Shafi`is on Hadrah


as-salamu `alaikum shaykh

apologies for not posting this question on your new site as I can’t seem to get login access.

Could you kindly comment on some of the ‘retractions’ of the Shafi’is from their opinions on the Hadrah and the position of Imam Shafi’i mentioned here:

JazakumAllahu khayran.



`alaykum as-Salam,

Aside from their satanic sarcasm and citations of Sunni scholars from Wahhabi publications that cut, paste, and spin, the critics of the Hadrah that write on the website cited bring up texts the way the uneducated do, i.e. without understanding them in the context of their authors’ intent and language. For example they may quote Ibn `Abd al-Salam’s fatwa against frivolous dancing, but not the rest of what he said and did, which makes you understand that fatwa in a different light. Ibn `Abd al-Salam also says:

Dancing is an innovation which is not countenanced except by one deficient in his mind. It is unfitting for other than women. As for the audition of poetry (sama`) that STIRS one toward states of purity (ahwal saniyya) which remind one of the hereafter: there is nothing wrong with it, nay, it is recommended (yundab ilayh) for lukewarm and dry hearts. However, the one who harbors wrong desires in his heart is not allowed to attend the sama`, for it stirs up whatever desire is already in the heart, both the detestable and the desirable.  Fatawa Misriyya p. 158.
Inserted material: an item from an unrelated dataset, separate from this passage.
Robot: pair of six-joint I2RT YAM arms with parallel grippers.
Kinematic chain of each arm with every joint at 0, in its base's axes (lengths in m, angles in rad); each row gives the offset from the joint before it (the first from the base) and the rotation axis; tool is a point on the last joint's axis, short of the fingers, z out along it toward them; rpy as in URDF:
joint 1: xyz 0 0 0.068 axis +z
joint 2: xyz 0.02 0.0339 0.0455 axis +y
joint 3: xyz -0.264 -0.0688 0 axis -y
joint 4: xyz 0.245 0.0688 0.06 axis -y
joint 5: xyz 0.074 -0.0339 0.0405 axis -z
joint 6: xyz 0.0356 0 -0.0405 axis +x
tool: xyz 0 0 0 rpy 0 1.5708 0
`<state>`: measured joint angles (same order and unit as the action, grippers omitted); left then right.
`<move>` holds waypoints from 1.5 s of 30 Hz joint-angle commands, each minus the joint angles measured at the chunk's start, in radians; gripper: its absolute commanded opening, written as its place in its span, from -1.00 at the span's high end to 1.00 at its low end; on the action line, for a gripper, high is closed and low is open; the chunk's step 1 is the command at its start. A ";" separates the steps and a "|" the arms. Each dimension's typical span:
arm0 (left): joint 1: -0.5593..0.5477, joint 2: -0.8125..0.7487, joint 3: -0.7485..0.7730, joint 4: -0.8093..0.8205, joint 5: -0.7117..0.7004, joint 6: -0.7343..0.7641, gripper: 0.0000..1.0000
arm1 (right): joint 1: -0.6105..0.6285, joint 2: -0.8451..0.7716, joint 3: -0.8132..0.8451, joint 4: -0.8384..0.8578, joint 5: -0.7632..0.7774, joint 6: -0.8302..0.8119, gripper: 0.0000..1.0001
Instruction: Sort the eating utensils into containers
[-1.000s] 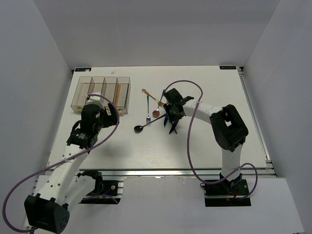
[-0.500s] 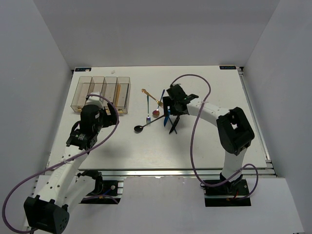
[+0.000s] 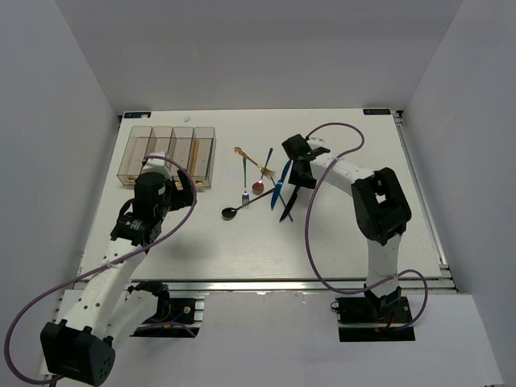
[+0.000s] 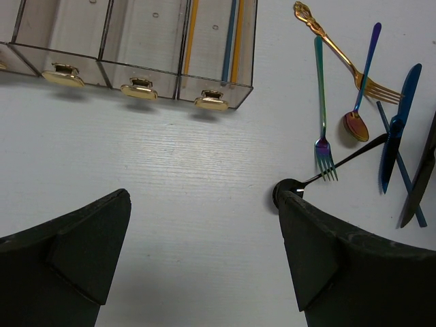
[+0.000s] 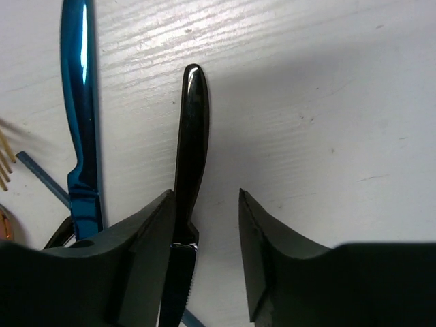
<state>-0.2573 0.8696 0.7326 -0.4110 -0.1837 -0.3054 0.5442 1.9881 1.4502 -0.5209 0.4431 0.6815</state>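
The containers [image 3: 161,157] stand at the far left as a row of clear brownish bins; in the left wrist view [image 4: 143,41] their rightmost bin holds orange and grey chopsticks [image 4: 231,34]. The other utensils lie mid-table: gold fork [image 3: 250,160], green fork [image 3: 245,173], blue-handled spoon [image 3: 264,169], blue knife [image 3: 280,184], black knife [image 3: 289,203], black spoon [image 3: 235,210]. My right gripper [image 3: 297,179] is open and low over the black knife [image 5: 191,129], whose handle lies between the fingers, close to the left finger [image 5: 146,238]. My left gripper [image 3: 184,187] is open and empty in front of the containers.
The blue knife [image 5: 78,116] lies just left of the black knife. A thin blue stick [image 5: 41,178] crosses under the knives. The white table ends at a metal rail [image 3: 282,284] at the front. Grey walls stand on three sides.
My right gripper has moved back and right, off the utensil pile, to the handle end of the black knife. The left arm has hardly moved.
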 commanded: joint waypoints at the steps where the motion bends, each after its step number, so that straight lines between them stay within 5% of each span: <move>1: -0.002 0.000 0.002 -0.006 -0.005 -0.001 -0.96 | 0.005 0.029 0.039 -0.001 0.000 0.062 0.08; 9: -0.002 0.003 0.002 -0.008 0.003 0.002 -0.96 | 0.005 0.066 0.018 0.007 0.006 0.107 0.15; 13: -0.002 0.000 0.002 -0.009 0.003 0.002 -0.96 | 0.003 0.066 -0.016 0.012 0.008 0.142 0.39; 28: -0.002 -0.017 0.001 -0.006 0.010 0.002 -0.96 | 0.005 0.107 -0.047 -0.045 -0.001 0.204 0.37; 32: -0.002 -0.014 0.001 -0.008 0.010 0.002 -0.96 | 0.005 0.074 -0.080 -0.021 -0.012 0.208 1.00; 45: -0.002 -0.017 0.001 -0.009 0.004 0.000 -0.96 | 0.005 -0.090 -0.157 0.119 -0.067 0.159 1.00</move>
<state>-0.2573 0.8715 0.7326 -0.4114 -0.1825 -0.3050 0.5472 1.9697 1.3273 -0.4164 0.4114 0.8513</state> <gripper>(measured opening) 0.982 0.162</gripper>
Now put the text above with the following text: “He [Ibn `Abd al-Salam] would attend the sama` and dance in states of ecstasy” (kana yahduru al-sama` wa-yarqusu wa-yatawajad). Al-Dhahabi, Siyar (17:33); Ibn al-Subki, Tabaqat al-Shafi`iyya al-Kubra; Ibn al-`Imad, Shadharat al-Dhahab (5:302); Ibn Shakir al-Kutabi, Fawat al-Wafayat (1:595).

So you see that these two texts counterbalance the third text which begins “Dancing and clapping are frivolous displays…” etc.
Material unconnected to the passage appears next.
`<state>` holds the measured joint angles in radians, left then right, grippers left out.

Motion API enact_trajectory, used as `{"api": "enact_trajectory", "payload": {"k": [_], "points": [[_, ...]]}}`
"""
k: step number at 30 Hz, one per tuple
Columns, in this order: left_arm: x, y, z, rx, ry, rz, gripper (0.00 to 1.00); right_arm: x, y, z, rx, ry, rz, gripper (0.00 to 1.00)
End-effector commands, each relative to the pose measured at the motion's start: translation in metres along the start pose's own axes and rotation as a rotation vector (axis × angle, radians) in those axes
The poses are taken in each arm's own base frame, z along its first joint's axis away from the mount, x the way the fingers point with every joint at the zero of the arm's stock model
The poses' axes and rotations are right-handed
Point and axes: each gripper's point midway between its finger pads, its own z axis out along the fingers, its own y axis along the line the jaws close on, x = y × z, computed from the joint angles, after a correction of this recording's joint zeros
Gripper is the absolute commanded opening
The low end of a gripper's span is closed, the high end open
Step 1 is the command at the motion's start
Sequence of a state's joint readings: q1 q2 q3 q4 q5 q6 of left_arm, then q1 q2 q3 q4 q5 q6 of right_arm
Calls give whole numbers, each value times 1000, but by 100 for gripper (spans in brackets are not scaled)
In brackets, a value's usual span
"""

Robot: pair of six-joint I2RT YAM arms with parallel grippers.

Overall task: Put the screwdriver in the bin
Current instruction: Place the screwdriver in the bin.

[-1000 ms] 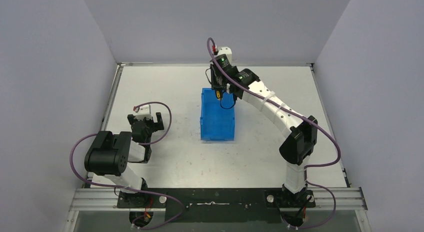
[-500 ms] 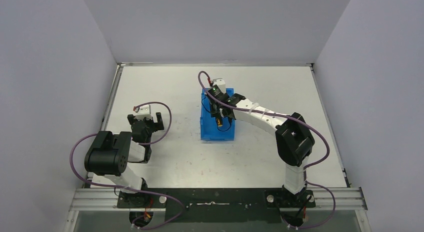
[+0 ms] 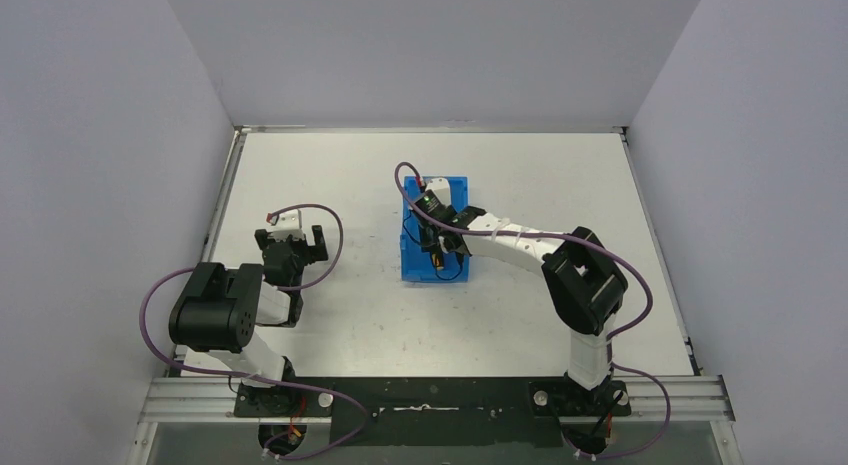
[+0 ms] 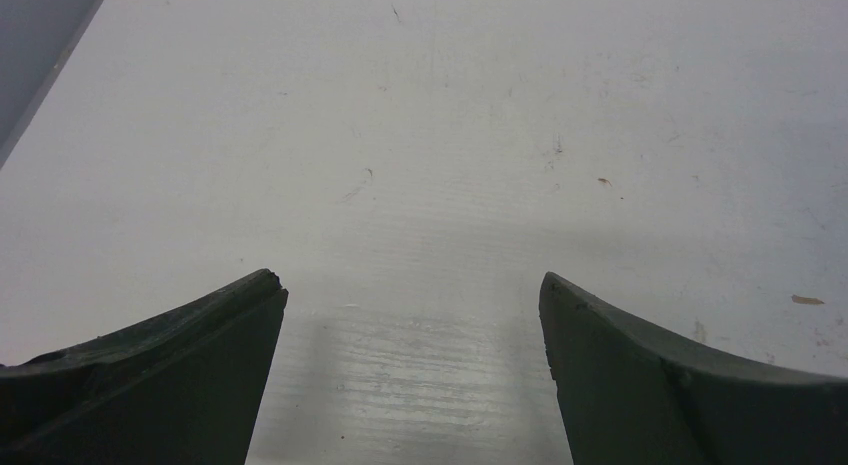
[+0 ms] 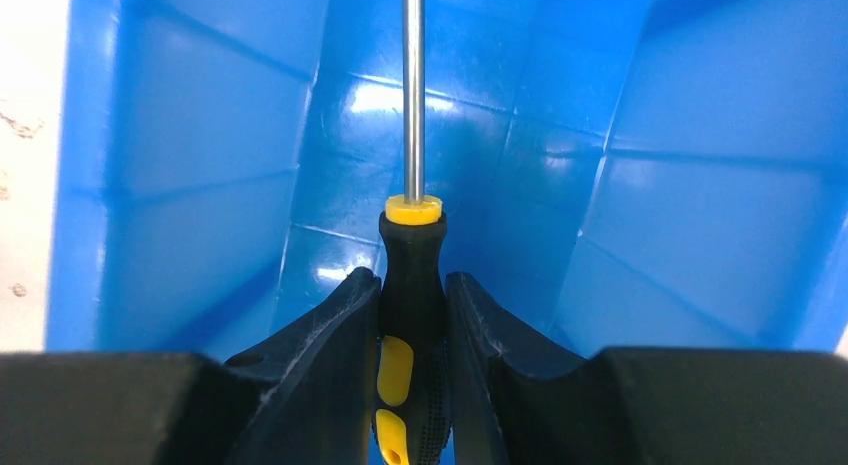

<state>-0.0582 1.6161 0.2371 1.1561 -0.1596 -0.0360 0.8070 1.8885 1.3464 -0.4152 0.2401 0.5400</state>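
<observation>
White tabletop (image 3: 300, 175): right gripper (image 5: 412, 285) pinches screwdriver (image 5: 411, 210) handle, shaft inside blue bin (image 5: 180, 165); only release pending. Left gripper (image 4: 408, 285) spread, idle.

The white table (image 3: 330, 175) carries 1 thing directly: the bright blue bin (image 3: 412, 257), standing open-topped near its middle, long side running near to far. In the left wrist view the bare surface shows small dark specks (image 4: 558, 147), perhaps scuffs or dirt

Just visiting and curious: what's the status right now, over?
Right gripper shut on screwdriver, down in the bin, not yet released. Left gripper open, empty, over the table. Nothing in the way.
</observation>
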Motion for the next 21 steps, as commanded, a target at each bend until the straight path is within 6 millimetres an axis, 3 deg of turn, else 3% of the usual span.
{"api": "enact_trajectory", "payload": {"k": [1,10,21], "points": [[-22,-3,5,7,-74,-5,97,-24,11,-18,-48,-94,45,28],[-22,-3,5,7,-74,-6,97,-29,12,-20,-46,-93,41,47],[-22,-3,5,7,-75,-5,97,-59,11,-50,-38,-140,48,59]]}}
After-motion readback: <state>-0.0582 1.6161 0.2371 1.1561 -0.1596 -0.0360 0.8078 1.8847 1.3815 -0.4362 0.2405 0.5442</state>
As for what those people quote out of context about Suyuti, Haytami, al-Subki etc. it is all read in the light of the writings on sama` by more authoritative Shafiis such as Sulami, Ghazali and Suhrawardi, whose conclusion is permission of musical sama` and movement in Hadrah as long as there is no excess. This is also the conclusion of Suyuti in his book in defense of the Shadhili Tariqah entitled Tashyid al-Tariqat al-`Aliyyah. What the critics are mixing into this is the prohibition of tavern music and other aspects such as licentiousness (ibaha, ibahiyya) and the inveterate lover of what we could translate as “dance halls and concerts” (mughanni, raqqas…) which are not the issue; or true anti-Sufi literature which carries no weight, such as for example Shaykh Ibrahim al-Halabi the Hanafi Faqih and his book against dancing. Either they know this and they are hypocritical about it, or they do not know this and they are ignoramuses to bring it up. Why else would they bring up al-Subki’s criticism of Sufis when he evidently means corrupt types in his time, such as professional beggars, just as Ghazali criticized corrupt types in his? Does that make Ghazali a critic of tasawwuf? Never. Besides, Subki also has lavish praise of the Sufis, why do they not quote it?

If one brings together all the old texts on sama` and wajd they will understand that the Shafi`i position is very precise and scrupulous about this, and draws distinction between the act of corrupt/ignorant people on the one hand, and the act of spiritual people who practice an accepted type of sama` which is what the Hadrah is. Even if it were considered purely as recreation, it still has an asl which is what Abu al-Darda’ said: “I do revigorate myself with a bit of nonsense to strengthen myself for worship.” Al-Mawardi cited it in his encyclopedia of Shafi`i Fiqh entitled al-Hawi al-Kabir (17:393). Some muftis in Saudi Arabia use this report to permit playing dominos; but mentioning Allah and singing His Prophet’s praise is better and yes, it is worship; but the accompanying movements caused by elation or mustering energy are not. Like the celebration of Mawlid, the entirety of the act does not constitute a new form of worship but is only made of several constituents, some of which qualify as worship and make that legally-indifferent (mubah) activity blessed and beneficial for the believer. The least benefit that the Hadrah would do is at least to stem that mortal pride that has all but wreaked havoc on those critics’ religion, and Allah knows best.